What you are asked to do. Retype the data that follows with no alterations, please.

Data to use.
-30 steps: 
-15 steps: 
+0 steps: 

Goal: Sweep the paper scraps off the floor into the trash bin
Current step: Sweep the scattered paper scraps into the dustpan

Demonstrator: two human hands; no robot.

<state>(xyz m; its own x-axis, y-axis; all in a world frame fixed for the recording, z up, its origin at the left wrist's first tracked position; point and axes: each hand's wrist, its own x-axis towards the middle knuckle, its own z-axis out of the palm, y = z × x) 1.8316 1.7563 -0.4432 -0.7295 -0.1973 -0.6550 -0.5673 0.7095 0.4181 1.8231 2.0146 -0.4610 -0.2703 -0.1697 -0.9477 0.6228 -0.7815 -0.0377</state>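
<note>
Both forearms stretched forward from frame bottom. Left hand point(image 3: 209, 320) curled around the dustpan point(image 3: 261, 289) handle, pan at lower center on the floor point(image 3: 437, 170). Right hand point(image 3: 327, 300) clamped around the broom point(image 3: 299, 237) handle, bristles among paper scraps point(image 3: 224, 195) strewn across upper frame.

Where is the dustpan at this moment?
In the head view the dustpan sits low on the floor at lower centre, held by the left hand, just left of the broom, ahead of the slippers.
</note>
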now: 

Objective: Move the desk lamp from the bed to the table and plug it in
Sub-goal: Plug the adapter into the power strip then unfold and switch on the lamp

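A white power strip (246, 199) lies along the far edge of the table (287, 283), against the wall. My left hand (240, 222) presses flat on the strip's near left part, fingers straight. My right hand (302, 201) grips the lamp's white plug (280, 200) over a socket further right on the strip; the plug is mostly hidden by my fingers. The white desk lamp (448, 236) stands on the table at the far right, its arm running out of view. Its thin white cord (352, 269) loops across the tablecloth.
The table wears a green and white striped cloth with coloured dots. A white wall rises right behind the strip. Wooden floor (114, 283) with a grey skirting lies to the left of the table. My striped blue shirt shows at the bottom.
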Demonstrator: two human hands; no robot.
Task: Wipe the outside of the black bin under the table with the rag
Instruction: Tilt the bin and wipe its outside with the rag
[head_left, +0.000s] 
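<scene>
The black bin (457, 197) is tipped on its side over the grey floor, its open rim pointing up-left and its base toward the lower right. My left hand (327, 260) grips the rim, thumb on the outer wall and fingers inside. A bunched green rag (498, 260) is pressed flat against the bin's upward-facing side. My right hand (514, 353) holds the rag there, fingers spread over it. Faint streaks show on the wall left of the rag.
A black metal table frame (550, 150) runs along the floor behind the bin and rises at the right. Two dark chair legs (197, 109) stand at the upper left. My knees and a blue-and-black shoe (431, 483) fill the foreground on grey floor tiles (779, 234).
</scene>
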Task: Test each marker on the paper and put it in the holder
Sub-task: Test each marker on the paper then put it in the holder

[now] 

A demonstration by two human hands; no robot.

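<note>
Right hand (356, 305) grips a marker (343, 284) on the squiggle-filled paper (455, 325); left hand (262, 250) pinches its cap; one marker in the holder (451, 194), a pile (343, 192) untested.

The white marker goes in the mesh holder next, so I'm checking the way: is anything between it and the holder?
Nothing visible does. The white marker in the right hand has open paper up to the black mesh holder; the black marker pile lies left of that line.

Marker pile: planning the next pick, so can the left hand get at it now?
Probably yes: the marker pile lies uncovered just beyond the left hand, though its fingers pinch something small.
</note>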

Answer box.
-30 steps: 
-15 steps: 
+0 steps: 

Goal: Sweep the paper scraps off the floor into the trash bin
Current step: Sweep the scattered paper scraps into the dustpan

Demonstrator: two human hands; no robot.

<state>(xyz m; its own x-axis, y-axis; all in a world frame fixed for the recording, z up, its origin at the left wrist's first tracked position; point and axes: each hand's wrist, its own x-axis towards the middle knuckle, its own z-axis out of the palm, y = z × x) 1.8316 1.7563 -0.4432 -0.7295 -0.1973 -0.6550 -0.5673 0.7095 0.4181 1.8231 2.0146 -0.4610 -0.2703 -0.1697 -0.9477 0.6228 -0.7815 -0.0377</state>
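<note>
Both forearms stretched forward from frame bottom. Left hand point(image 3: 209, 320) curled around the dustpan point(image 3: 261, 289) handle, pan at lower center on the floor point(image 3: 437, 170). Right hand point(image 3: 327, 300) clamped around the broom point(image 3: 299, 237) handle, bristles among paper scraps point(image 3: 224, 195) strewn across upper frame.

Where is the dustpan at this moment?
In the head view the dustpan sits low on the floor at lower centre, held by the left hand, just left of the broom, ahead of the slippers.
</note>
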now: 

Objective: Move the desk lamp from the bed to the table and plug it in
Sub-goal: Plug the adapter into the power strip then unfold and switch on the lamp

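A white power strip (246, 199) lies along the far edge of the table (287, 283), against the wall. My left hand (240, 222) presses flat on the strip's near left part, fingers straight. My right hand (302, 201) grips the lamp's white plug (280, 200) over a socket further right on the strip; the plug is mostly hidden by my fingers. The white desk lamp (448, 236) stands on the table at the far right, its arm running out of view. Its thin white cord (352, 269) loops across the tablecloth.
The table wears a green and white striped cloth with coloured dots. A white wall rises right behind the strip. Wooden floor (114, 283) with a grey skirting lies to the left of the table. My striped blue shirt shows at the bottom.
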Demonstrator: two human hands; no robot.
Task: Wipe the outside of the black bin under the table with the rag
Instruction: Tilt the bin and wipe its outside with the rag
[head_left, +0.000s] 
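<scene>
The black bin (457, 197) is tipped on its side over the grey floor, its open rim pointing up-left and its base toward the lower right. My left hand (327, 260) grips the rim, thumb on the outer wall and fingers inside. A bunched green rag (498, 260) is pressed flat against the bin's upward-facing side. My right hand (514, 353) holds the rag there, fingers spread over it. Faint streaks show on the wall left of the rag.
A black metal table frame (550, 150) runs along the floor behind the bin and rises at the right. Two dark chair legs (197, 109) stand at the upper left. My knees and a blue-and-black shoe (431, 483) fill the foreground on grey floor tiles (779, 234).
</scene>
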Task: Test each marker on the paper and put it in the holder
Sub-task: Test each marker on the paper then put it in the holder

[now] 

A demonstration by two human hands; no robot.

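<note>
Right hand (356, 305) grips a marker (343, 284) on the squiggle-filled paper (455, 325); left hand (262, 250) pinches its cap; one marker in the holder (451, 194), a pile (343, 192) untested.

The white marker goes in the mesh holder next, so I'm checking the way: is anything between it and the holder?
Nothing visible does. The white marker in the right hand has open paper up to the black mesh holder; the black marker pile lies left of that line.

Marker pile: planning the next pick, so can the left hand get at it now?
Probably yes: the marker pile lies uncovered just beyond the left hand, though its fingers pinch something small.
</note>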

Nothing remains to be added to the output.